Task directions ->
All the data must be output exactly as given.

Data shown ->
=-=-=-=-=
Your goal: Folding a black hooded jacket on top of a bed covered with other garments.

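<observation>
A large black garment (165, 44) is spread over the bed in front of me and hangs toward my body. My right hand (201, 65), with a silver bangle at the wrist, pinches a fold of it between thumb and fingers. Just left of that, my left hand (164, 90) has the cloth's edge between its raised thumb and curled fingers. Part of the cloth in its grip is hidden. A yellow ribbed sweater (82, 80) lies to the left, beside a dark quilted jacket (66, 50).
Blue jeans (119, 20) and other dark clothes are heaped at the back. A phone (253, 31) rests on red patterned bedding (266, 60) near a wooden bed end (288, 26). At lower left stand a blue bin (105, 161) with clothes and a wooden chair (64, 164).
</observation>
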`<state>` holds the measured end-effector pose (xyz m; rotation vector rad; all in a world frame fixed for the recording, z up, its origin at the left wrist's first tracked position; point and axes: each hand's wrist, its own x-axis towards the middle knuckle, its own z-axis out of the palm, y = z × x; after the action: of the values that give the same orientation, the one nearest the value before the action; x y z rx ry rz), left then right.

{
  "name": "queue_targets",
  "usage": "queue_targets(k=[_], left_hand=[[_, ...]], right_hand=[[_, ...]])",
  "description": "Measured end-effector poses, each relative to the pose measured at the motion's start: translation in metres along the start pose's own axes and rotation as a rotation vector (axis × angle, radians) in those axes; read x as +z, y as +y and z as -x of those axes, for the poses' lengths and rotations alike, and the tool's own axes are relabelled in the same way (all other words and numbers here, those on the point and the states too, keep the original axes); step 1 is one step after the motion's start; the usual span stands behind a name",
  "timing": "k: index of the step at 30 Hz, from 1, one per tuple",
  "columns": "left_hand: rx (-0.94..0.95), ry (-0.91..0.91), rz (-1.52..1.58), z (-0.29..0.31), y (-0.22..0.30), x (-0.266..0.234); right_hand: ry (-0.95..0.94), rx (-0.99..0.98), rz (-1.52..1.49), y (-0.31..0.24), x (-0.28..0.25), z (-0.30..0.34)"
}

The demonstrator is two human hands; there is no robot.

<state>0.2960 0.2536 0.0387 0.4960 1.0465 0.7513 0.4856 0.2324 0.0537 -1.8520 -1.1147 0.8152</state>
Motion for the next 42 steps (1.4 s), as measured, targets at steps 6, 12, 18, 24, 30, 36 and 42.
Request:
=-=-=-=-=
Reply ->
Your goal: Folding a black hooded jacket on top of a bed covered with other garments.

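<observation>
A large black garment (165, 44) is spread over the bed in front of me and hangs toward my body. My right hand (201, 65), with a silver bangle at the wrist, pinches a fold of it between thumb and fingers. Just left of that, my left hand (164, 90) has the cloth's edge between its raised thumb and curled fingers. Part of the cloth in its grip is hidden. A yellow ribbed sweater (82, 80) lies to the left, beside a dark quilted jacket (66, 50).
Blue jeans (119, 20) and other dark clothes are heaped at the back. A phone (253, 31) rests on red patterned bedding (266, 60) near a wooden bed end (288, 26). At lower left stand a blue bin (105, 161) with clothes and a wooden chair (64, 164).
</observation>
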`<state>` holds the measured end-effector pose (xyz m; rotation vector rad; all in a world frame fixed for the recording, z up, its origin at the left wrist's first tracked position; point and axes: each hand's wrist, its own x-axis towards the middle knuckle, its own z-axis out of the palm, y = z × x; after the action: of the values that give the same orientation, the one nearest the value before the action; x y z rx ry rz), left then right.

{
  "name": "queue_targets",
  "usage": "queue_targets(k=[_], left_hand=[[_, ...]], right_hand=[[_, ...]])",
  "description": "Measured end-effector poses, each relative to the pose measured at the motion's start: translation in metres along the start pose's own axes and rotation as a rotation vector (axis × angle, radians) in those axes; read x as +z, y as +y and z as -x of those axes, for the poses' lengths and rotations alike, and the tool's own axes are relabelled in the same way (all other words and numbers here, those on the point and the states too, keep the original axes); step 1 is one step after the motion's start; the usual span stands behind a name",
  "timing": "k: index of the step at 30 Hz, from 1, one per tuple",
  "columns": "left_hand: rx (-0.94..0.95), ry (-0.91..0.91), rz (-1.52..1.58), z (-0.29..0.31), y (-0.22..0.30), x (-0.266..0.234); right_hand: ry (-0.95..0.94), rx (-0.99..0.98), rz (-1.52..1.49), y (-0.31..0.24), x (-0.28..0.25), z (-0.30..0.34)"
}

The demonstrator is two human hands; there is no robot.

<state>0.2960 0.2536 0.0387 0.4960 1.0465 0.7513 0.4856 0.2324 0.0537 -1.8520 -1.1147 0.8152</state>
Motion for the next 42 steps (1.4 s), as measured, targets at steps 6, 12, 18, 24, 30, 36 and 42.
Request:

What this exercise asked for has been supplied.